#mlpack on 2016-04-21 — irc logs at libera.irclog.whitequark.org

2015-01-15 23:05 verne.freenode.net changed the topic of #mlpack to: http://www.mlpack.org/ -- We don't respond instantly... but we will respond. Give it a few minutes. Or hours. -- Channel logs: http://www.mlpack.org/irc/

05:06 mentekid has joined #mlpack

06:10 sohail has quit [Ping timeout: 246 seconds]

06:10 Mathnerd314 has quit [Ping timeout: 246 seconds]

09:35 Nilabhra has joined #mlpack

09:36 keonkim has quit [Ping timeout: 268 seconds]

09:55 keonkim has joined #mlpack

12:30 ank_95_ has joined #mlpack

14:35 ank_95_ has quit [Quit: Connection closed for inactivity]

15:03 skon46 has joined #mlpack

15:04 mentekid has quit [Ping timeout: 276 seconds]

15:28 Mathnerd314 has joined #mlpack

15:37 sumedhghaisas has joined #mlpack

15:37 palashahuja has joined #mlpack

15:57 skon46 has quit [Quit: Leaving]

15:59 sohail has joined #mlpack

16:02 < sohail> zoq: check it out, I got the fit working pretty OK using a classification tree: https://i.imgur.com/XdsQAwb.png

16:02 < sohail> I ended up training 7 different models, one on each day.
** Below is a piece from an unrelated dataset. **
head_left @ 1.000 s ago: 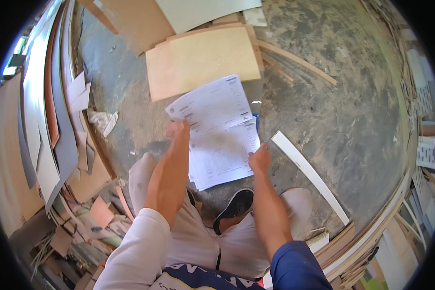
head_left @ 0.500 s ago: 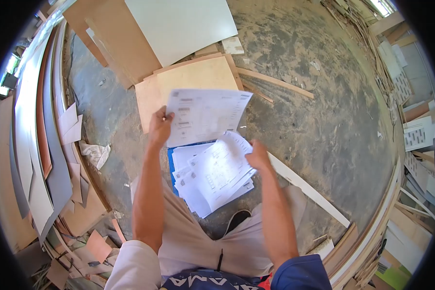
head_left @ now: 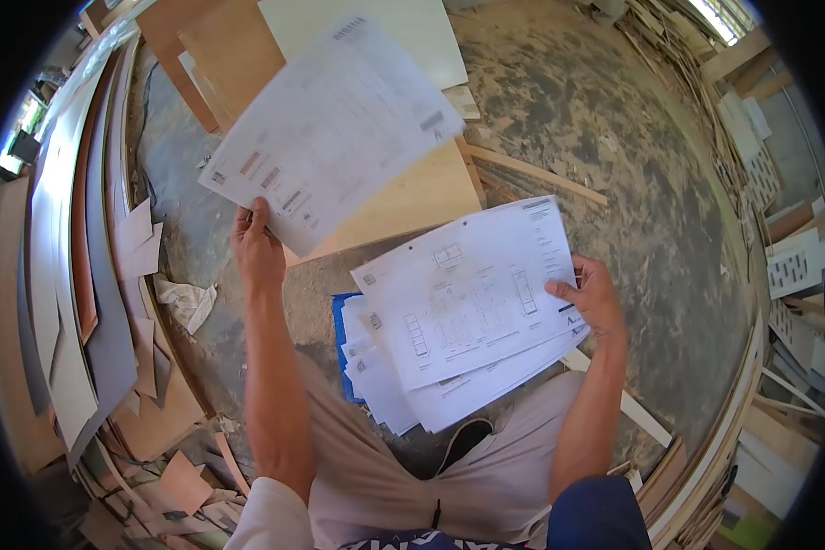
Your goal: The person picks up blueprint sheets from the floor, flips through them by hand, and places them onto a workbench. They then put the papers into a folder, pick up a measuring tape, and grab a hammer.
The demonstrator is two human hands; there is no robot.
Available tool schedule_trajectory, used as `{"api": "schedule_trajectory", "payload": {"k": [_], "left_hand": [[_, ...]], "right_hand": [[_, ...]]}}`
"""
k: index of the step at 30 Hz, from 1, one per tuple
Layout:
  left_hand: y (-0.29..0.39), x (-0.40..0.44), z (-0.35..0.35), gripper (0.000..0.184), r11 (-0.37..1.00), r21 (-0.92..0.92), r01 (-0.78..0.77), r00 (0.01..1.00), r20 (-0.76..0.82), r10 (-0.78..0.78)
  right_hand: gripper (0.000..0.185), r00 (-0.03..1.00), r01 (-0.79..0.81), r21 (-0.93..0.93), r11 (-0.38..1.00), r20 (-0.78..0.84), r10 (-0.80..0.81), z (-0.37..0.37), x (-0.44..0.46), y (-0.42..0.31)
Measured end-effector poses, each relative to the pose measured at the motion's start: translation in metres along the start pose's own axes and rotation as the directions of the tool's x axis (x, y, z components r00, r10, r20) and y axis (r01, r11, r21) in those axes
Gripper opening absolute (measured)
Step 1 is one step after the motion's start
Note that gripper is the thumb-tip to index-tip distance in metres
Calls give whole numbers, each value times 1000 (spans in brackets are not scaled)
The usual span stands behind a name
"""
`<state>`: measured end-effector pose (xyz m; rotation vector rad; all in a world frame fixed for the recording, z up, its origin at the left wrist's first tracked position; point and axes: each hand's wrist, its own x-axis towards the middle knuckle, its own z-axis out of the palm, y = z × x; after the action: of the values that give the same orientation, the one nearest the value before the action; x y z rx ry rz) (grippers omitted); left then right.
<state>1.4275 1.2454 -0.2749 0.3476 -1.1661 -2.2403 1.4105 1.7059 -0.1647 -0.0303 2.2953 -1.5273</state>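
My left hand (head_left: 258, 240) pinches the lower left edge of a printed paper sheet (head_left: 330, 128), which is tilted and raised over the boards. At the right, my right hand (head_left: 592, 291) grips the edge of several drawing sheets (head_left: 472, 293), thumb on top. Line drawings of panels show on the uppermost one. Beneath these lie more loose papers (head_left: 376, 371), stacked on a blue folder (head_left: 343, 316) between my legs. The held sheets cover much of that pile.
A pale wooden board (head_left: 422, 197) and brown panels (head_left: 234, 46) lie ahead on the dusty floor (head_left: 669, 302). Tall sheets (head_left: 110, 275) lean at the left. Wood strips (head_left: 536, 174) lie right of the boards, and offcuts (head_left: 793, 266) line the right side.
My left hand has lifted its sheet up and left, tilting it. My right hand has moved right and spread its sheets flatter, so the drawings face me.
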Motion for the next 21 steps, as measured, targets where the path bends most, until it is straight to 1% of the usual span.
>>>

You can see Sunday(1) fails spectacularly

16:03 < sohail> I'm thinking combining weekends and weekdays might give better results, but I'm not sure yet

16:49 sumedhghaisas has quit [Ping timeout: 240 seconds]

17:00 sumedhghaisas has joined #mlpack

17:06 palashahuja has quit [Quit: http://www.kiwiirc.com/ - A hand crafted IRC client]
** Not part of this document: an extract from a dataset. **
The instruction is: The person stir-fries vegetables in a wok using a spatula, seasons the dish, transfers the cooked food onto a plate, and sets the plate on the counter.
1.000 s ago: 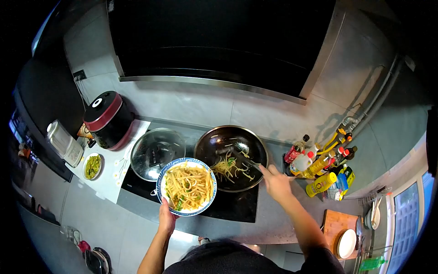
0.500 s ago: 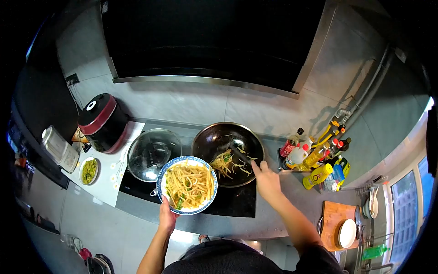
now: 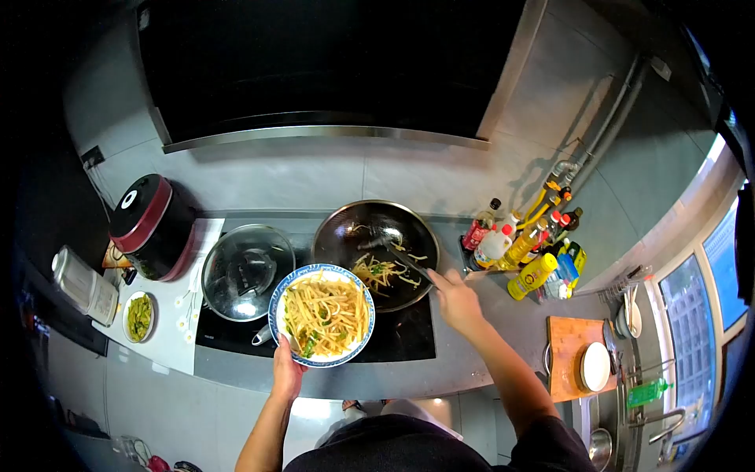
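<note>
My left hand [image 3: 288, 371] grips the edge of a blue-rimmed plate [image 3: 274, 318] heaped with pale shredded stir-fry [image 3: 330, 315] and green bits. The plate is in the air, its far edge overlapping my view of the dark wok [image 3: 338, 228]. My right hand [image 3: 458, 303] is closed round the handle of a dark spatula [image 3: 407, 258], whose blade is down inside the wok. Leftover shreds [image 3: 377, 273] lie in the wok beside the blade. Part of the wok's near left side is hidden by the plate.
Left of the wok stands a glass-lidded pan [image 3: 250, 271]. Farther left are a rice cooker [image 3: 149, 228] and a small dish of green food [image 3: 139, 317]. Several bottles [image 3: 519, 248] stand right of the wok. A cutting board [image 3: 568, 346] holds a white bowl [image 3: 595, 366].
My view has turned slightly right, so the counter appears shifted left. The plate is a little nearer the wok, and my right hand has drawn slightly right with the spatula.
</note>
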The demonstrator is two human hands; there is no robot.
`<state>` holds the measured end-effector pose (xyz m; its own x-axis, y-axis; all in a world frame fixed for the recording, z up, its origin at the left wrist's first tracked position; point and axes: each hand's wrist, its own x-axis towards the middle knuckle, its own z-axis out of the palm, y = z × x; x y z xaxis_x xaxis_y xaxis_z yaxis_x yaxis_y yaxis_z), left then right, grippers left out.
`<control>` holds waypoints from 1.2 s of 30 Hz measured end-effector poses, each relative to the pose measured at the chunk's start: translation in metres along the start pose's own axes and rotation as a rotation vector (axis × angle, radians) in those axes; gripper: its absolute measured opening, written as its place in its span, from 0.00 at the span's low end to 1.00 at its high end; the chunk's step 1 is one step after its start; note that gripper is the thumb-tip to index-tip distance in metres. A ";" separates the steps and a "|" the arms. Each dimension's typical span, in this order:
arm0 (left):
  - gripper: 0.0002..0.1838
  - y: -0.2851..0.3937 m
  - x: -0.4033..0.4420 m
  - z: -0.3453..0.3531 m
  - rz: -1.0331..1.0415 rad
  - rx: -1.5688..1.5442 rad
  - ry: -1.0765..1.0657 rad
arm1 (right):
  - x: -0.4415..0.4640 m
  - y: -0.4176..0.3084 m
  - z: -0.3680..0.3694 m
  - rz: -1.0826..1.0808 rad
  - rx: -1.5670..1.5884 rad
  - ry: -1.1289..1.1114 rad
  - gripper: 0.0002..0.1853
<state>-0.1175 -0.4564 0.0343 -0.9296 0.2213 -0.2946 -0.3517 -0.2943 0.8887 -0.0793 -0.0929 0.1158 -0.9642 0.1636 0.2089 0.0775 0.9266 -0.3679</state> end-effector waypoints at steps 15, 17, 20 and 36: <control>0.35 -0.061 -0.022 0.128 -0.203 0.116 -0.273 | -0.104 0.176 0.019 0.642 1.018 0.051 0.24; 0.34 -0.087 -0.021 0.159 -0.273 0.130 -0.317 | -0.140 0.182 0.006 0.633 1.090 -0.102 0.22; 0.34 -0.138 -0.020 0.206 -0.323 0.102 -0.296 | -0.179 0.194 -0.003 0.663 1.201 -0.209 0.21; 0.36 -0.245 0.002 0.324 -0.418 0.550 -0.193 | -0.240 0.288 0.058 0.938 1.553 -0.008 0.27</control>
<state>0.0025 -0.0825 -0.0702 -0.6751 0.3883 -0.6272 -0.5209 0.3511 0.7781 0.1600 0.1149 -0.0930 -0.7464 0.3823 -0.5448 0.2594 -0.5868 -0.7671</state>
17:19 virtualgod has joined #mlpack

17:23 ranjan123 has joined #mlpack

17:25 < ranjan123> <24 Hours left to announce the gsoc result .

17:26 < ranjan123> :P

17:28 < ranjan123> I am really excited and prepared to become sad. :D .

17:32 < ranjan123> I have learned so many things in these days . Thanks zoq, rcurtin. I really appreciate your help.
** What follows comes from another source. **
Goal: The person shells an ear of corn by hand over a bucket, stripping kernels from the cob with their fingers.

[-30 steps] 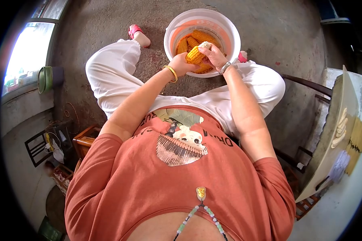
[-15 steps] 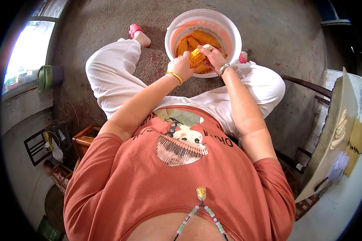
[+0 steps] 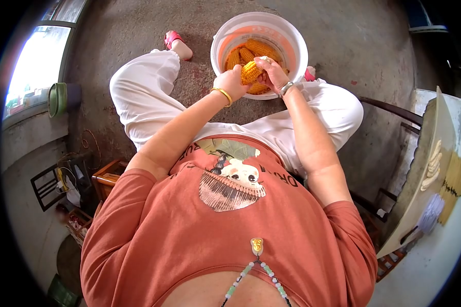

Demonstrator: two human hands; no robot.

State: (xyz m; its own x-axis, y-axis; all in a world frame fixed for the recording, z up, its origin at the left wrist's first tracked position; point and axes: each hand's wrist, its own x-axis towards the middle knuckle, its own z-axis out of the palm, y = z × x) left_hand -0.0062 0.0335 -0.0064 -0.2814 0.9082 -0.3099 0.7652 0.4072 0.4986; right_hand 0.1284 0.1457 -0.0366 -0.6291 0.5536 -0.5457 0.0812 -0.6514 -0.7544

17:52 virtualgod has quit [Quit: Connection closed for inactivity]

18:13 Stellar_Mind has joined #mlpack

18:19 sumedhghaisas has quit [Remote host closed the connection]

18:20 Stellar_Mind has left #mlpack []

18:40 christie has joined #mlpack

18:42 < sohail> so here's a question... how do I get information about the "goodness of fit" from the decision stump API? I can't seem to find that

18:45 < sohail> it's probably a dumb question

18:47 < rcurtin> sohail: what does "goodness of fit" mean here?

18:47 < rcurtin> usually in a machine learning context, you might take your labeled dataset and set aside part of it as a test set

18:47 < rcurtin> then use your accuracy of the classifier on that test set as your goodness of fit measure

18:47 < sohail> rcurtin: the problem I have is that the dataset is changing over time

18:48 < sohail> so if I have 2 week of training data, then the test set will only be relevant for the next two weeks

18:48 < sohail> I'm not sure if explaining this well

18:49 < sohail> the model, not the test set will only be relevant for the next two weeks

18:51 < rcurtin> if your test set is a different set entirely, that's still okay, you can use your error rate on that test set as a measure of goodness of fit

18:51 < rcurtin> but if your test set has significantly different patterns than your training set, then your problem is nonstationary and decision stumps may not be the best technique...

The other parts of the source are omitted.